Task objective
In the listing below, find the line that contains "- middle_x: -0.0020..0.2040" and the line that contains "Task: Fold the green". Quote both and every line between them, exactly, and nothing more.

Study material

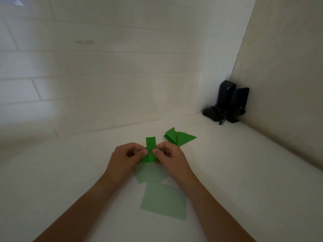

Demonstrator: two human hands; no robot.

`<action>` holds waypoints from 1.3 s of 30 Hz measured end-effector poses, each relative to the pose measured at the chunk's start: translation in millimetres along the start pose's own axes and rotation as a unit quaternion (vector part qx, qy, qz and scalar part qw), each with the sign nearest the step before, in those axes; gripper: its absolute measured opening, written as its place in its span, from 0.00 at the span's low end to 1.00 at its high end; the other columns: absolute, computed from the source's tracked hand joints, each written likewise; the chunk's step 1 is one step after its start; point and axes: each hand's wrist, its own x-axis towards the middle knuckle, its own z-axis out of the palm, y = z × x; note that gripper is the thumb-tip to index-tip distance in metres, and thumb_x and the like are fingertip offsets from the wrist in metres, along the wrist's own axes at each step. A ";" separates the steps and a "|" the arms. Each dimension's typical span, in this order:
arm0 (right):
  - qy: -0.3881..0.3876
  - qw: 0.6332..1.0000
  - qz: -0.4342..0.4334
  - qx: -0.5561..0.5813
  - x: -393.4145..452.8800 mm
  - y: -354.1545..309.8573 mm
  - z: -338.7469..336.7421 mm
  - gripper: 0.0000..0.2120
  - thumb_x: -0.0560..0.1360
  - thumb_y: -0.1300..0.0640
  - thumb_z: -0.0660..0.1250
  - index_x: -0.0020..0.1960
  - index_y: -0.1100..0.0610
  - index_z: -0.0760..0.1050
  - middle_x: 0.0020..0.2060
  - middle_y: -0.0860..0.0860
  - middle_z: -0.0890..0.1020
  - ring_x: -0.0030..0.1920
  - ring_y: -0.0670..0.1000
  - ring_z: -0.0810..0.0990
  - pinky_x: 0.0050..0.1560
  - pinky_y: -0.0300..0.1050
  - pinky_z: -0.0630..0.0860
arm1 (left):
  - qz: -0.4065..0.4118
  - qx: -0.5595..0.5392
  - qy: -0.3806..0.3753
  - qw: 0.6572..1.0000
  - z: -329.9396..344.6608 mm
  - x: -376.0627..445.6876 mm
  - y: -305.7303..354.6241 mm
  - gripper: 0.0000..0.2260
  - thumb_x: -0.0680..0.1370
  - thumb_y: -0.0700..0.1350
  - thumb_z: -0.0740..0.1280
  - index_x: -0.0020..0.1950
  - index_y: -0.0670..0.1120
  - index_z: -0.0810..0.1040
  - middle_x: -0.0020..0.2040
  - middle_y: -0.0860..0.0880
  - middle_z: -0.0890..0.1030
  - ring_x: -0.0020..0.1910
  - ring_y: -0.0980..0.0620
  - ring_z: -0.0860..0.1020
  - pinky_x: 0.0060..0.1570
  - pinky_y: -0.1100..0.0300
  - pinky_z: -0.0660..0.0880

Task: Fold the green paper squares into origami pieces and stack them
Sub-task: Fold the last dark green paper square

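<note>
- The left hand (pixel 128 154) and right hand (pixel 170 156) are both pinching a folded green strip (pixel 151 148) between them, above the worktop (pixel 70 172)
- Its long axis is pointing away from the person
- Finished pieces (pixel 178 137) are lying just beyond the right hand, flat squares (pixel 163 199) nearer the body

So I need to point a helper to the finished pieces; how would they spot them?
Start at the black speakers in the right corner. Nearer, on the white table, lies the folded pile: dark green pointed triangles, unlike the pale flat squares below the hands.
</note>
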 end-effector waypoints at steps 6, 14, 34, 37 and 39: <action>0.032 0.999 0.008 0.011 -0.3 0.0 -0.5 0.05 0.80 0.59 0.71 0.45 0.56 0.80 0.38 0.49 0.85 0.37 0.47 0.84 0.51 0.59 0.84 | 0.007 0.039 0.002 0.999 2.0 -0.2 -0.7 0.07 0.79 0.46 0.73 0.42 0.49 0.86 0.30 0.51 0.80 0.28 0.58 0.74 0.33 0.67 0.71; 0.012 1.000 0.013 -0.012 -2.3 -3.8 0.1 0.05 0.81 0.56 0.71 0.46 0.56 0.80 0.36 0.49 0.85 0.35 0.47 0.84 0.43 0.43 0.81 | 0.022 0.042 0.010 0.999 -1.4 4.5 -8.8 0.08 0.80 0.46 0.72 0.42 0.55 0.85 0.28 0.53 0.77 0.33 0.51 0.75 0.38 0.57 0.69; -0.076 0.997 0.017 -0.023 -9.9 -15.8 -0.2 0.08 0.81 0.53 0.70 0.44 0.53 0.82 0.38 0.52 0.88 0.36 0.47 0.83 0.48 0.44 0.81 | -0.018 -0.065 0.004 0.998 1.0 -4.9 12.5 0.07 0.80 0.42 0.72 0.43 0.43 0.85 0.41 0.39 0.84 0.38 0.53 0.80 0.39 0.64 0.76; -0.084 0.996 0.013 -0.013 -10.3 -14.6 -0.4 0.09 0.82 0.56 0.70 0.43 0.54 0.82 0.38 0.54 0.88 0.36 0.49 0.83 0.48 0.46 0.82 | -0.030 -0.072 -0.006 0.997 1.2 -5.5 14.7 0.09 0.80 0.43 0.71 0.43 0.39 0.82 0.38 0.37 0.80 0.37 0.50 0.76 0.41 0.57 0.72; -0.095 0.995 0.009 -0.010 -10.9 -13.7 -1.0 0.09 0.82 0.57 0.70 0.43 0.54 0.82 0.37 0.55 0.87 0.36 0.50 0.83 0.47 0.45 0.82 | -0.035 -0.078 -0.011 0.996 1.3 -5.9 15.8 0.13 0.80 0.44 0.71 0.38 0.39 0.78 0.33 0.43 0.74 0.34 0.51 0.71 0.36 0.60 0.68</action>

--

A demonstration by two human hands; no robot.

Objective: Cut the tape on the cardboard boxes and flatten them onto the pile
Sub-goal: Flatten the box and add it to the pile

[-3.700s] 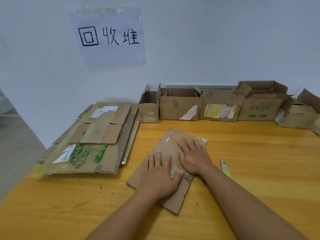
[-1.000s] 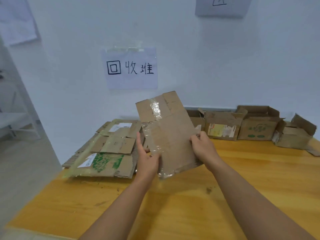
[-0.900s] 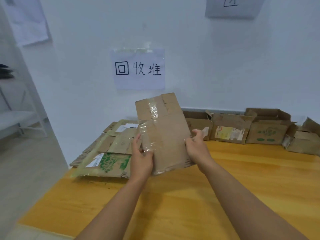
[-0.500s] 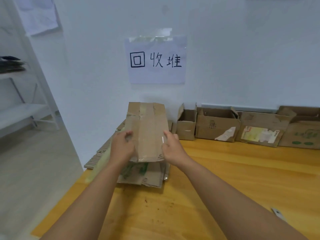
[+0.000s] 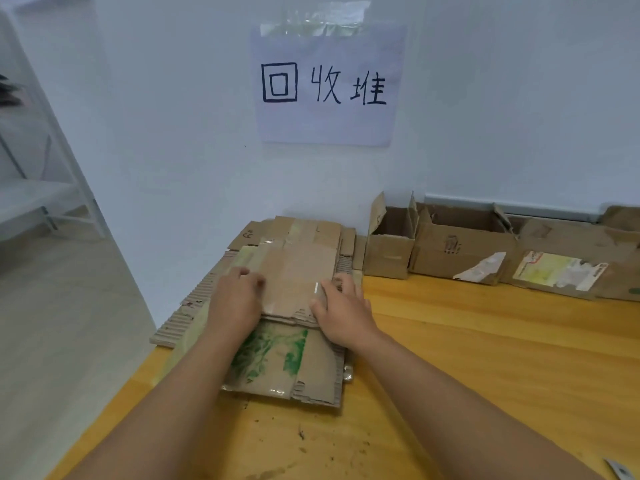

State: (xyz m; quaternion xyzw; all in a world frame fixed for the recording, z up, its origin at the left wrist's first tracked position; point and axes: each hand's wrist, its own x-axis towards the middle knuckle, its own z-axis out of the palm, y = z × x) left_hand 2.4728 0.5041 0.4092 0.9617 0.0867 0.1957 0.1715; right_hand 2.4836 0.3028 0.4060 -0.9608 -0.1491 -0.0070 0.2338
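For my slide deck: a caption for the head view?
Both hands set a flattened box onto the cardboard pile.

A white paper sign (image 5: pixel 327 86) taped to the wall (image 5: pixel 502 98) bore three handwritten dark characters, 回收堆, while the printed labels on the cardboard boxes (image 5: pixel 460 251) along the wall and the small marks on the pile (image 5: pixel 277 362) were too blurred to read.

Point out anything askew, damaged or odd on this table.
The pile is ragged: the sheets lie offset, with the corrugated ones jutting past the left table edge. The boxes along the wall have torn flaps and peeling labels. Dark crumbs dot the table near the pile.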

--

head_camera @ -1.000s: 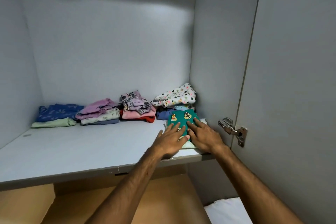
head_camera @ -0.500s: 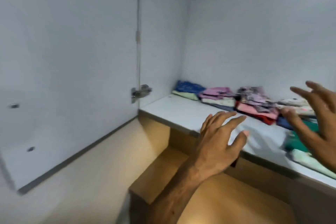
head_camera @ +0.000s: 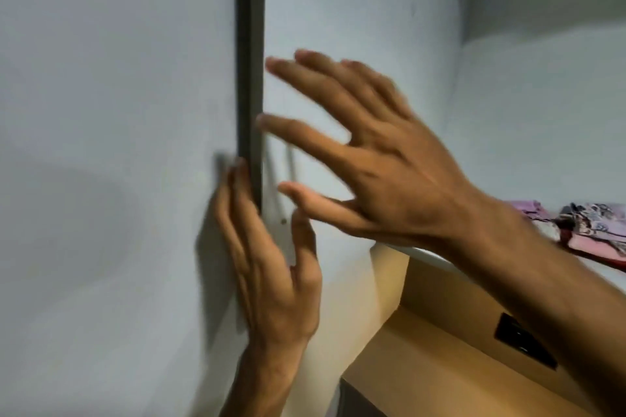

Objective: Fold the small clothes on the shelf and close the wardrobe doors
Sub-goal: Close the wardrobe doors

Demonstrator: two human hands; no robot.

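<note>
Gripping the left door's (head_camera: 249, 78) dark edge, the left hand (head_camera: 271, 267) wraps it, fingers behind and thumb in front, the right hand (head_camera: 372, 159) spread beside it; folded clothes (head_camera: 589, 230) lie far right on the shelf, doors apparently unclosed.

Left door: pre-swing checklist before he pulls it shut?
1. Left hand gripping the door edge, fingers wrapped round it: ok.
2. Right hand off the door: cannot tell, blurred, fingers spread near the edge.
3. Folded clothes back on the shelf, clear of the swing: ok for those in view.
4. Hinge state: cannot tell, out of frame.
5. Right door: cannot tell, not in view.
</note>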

Result below
  - middle_x: -0.0020..0.2040
  - middle_y: -0.0860..0.0880
  - middle_z: -0.0890..0.1030
  - ring_x: -0.0020..0.1910
  - ring_y: -0.0980..0.0620
  - ring_z: -0.0860..0.1020
  - pinky_x: 0.0060..0.1570
  - pinky_y: -0.1100..0.0300
  - pinky_z: -0.0660..0.0880

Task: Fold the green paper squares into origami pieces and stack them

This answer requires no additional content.